Looking at the records below, state how many lines include the string "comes" and add nothing further.

Source data
━━━━
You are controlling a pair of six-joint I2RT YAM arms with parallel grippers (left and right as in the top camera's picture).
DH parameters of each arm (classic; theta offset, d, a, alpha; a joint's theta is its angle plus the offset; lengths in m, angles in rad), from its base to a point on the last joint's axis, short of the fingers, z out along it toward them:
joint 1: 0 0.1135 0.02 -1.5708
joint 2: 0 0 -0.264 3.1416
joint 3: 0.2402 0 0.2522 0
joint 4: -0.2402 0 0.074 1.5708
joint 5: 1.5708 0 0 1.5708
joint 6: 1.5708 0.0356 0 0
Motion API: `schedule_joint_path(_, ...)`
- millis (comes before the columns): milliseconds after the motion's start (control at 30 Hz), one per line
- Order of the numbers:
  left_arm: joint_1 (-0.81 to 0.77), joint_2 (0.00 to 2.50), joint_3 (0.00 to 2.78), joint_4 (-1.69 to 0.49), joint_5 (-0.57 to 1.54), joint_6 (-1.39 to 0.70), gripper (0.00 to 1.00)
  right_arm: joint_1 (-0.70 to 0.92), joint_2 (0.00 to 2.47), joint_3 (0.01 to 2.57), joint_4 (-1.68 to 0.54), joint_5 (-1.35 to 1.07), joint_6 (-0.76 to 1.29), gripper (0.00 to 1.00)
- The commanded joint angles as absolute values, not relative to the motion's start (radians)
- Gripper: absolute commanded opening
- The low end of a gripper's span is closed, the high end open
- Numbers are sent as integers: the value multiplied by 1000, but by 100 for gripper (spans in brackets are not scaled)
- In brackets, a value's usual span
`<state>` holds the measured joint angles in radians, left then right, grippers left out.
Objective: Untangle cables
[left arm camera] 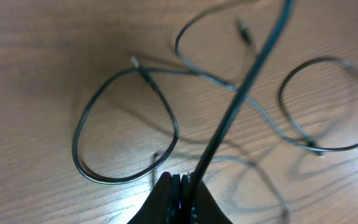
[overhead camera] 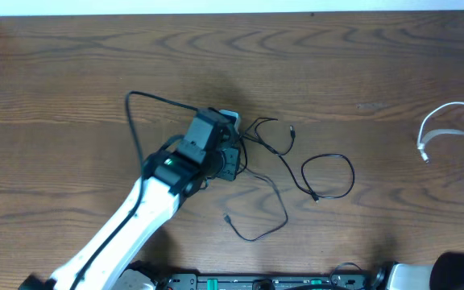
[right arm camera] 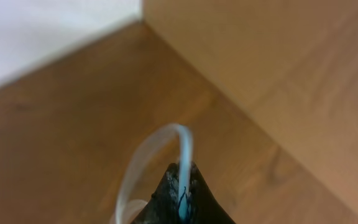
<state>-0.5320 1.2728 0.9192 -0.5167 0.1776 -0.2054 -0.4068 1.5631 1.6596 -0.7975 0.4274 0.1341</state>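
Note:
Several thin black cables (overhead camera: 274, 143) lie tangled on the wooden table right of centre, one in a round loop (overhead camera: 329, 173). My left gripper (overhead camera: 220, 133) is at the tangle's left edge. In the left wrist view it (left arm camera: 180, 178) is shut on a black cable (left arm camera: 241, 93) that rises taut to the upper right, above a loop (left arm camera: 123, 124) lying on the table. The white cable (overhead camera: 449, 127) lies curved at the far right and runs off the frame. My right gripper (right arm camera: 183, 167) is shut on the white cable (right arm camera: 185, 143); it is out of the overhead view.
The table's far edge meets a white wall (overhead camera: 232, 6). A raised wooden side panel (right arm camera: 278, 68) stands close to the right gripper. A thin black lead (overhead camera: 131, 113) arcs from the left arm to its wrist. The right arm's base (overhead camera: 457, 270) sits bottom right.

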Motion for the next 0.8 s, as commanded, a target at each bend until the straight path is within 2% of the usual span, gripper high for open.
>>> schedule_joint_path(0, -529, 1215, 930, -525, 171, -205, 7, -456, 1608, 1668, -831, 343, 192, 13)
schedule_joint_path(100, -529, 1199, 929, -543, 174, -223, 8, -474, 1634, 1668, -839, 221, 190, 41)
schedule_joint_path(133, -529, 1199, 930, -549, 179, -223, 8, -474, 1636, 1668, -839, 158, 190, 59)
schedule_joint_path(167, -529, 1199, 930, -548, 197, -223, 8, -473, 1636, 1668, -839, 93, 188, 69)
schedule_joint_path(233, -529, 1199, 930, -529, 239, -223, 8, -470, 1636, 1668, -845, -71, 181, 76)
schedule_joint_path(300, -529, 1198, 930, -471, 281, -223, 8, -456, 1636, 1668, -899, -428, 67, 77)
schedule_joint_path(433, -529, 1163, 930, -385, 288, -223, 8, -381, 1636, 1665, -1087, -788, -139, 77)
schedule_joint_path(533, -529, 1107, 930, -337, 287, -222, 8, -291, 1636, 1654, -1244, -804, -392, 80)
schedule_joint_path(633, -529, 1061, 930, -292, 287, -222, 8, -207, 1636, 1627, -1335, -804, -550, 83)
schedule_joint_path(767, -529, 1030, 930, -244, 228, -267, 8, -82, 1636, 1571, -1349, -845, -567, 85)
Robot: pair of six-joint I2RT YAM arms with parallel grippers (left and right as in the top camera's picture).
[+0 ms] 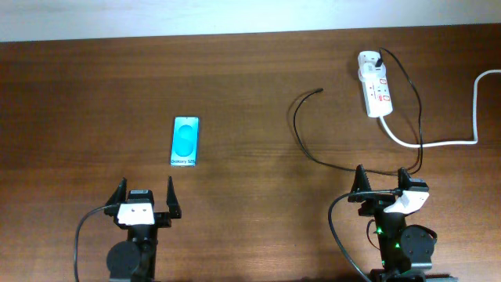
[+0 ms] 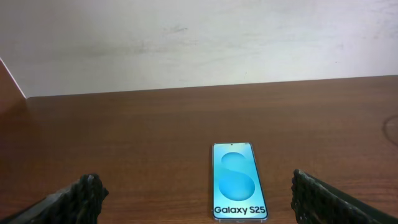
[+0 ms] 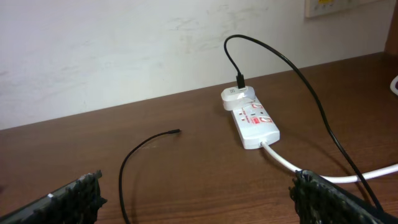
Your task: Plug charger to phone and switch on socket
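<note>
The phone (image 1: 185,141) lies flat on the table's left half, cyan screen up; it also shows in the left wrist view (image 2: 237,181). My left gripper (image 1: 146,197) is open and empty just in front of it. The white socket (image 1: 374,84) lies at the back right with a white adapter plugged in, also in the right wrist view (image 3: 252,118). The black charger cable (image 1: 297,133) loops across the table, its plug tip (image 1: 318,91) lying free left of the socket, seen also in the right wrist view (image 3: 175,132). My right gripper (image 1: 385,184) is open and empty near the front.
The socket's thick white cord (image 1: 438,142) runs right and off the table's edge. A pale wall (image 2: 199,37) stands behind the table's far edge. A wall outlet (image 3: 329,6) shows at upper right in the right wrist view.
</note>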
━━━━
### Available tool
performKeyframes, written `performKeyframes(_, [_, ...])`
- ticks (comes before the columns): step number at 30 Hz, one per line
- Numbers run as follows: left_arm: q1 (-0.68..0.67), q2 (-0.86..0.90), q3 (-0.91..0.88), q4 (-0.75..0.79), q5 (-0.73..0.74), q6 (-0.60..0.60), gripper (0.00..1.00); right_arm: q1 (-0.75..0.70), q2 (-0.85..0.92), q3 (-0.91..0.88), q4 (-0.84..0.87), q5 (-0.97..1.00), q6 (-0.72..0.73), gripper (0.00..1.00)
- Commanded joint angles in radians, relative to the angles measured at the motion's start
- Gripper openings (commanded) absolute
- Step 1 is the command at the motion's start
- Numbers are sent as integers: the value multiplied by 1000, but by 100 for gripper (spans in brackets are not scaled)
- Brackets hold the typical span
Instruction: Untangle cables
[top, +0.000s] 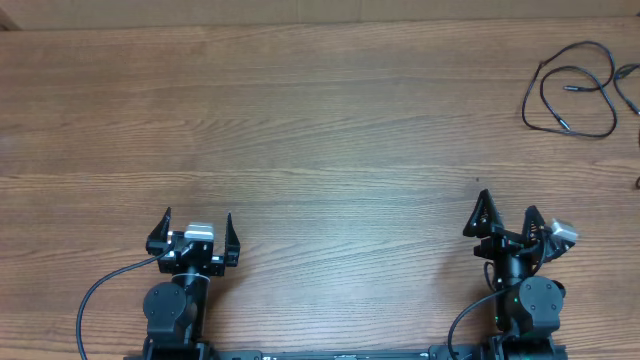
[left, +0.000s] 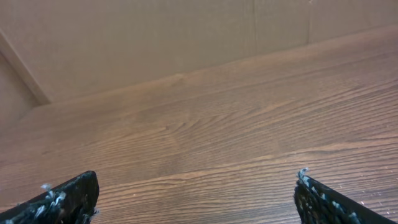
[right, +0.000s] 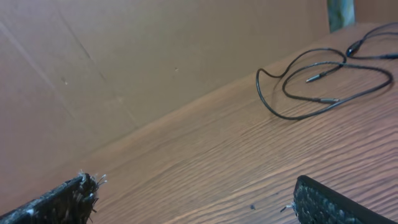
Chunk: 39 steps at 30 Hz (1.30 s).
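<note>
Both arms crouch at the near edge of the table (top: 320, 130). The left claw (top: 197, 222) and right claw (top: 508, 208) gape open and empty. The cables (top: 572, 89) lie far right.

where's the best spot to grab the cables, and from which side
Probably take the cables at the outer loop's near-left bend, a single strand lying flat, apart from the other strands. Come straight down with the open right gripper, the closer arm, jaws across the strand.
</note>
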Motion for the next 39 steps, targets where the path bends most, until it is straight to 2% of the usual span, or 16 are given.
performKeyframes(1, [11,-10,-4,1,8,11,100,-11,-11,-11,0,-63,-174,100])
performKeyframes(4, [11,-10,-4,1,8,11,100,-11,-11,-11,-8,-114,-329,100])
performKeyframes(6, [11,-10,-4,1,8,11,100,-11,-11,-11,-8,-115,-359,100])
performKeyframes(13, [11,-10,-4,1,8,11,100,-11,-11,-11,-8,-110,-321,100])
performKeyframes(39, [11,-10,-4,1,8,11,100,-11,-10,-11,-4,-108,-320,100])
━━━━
» Exercise response
2